An organizational culture that allows harassment to persist can cause harm far beyond the individual target, according to experts. The effects extend to “the people who see it, who hear about it, and who read about it on the Twitter feed,” Marts says. And sexual harassment may be the most visible problem right now, but association leaders say harassment based on race and other factors is a problem as well.

“Harassment can have very detrimental effects on member and employee morale and productivity,” says National Association of Realtors Vice President and Deputy General Counsel Lesley Walker. “So having an anti-harassment policy and code of conduct in place can help create a more respectful workplace, lower turnover, and increase motivation and retention.”

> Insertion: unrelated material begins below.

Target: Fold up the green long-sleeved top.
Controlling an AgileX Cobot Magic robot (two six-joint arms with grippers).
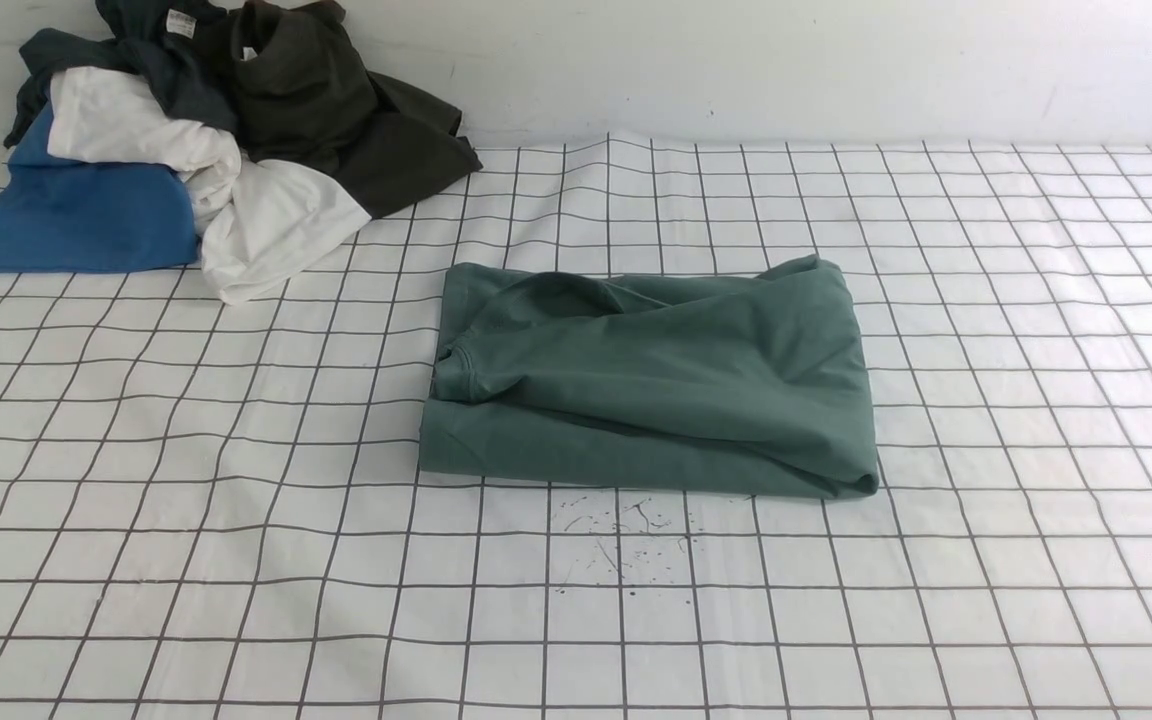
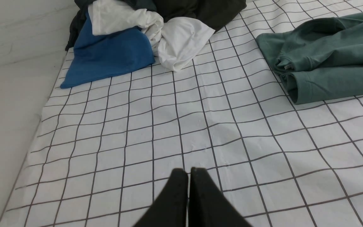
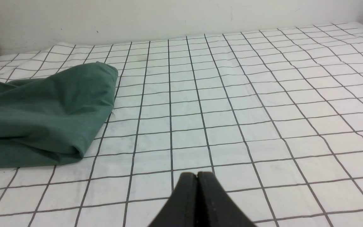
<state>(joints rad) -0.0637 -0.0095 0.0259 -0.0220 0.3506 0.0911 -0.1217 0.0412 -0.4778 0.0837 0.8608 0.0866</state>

When more than 200 women in national security signed an open letter labeled #metoonatsec, the National Defense Industrial Association issued a statement in support. “NDIA feels responsible to set the mark, and set it high, for conduct between and among its employees, associates, members, volunteers, and event participants,” says James Boozer, NDIA chief of staff. Sexual harassment and abuse weaken the association’s mission but also “could cost us the talent we’ve worked so hard to acquire and foster,” he says.

Richey echoes that sentiment. “We’ve lost many people in our field due to hostile environments,” she says. “I’m tired of us losing fantastic scientists who are capable of greatness.”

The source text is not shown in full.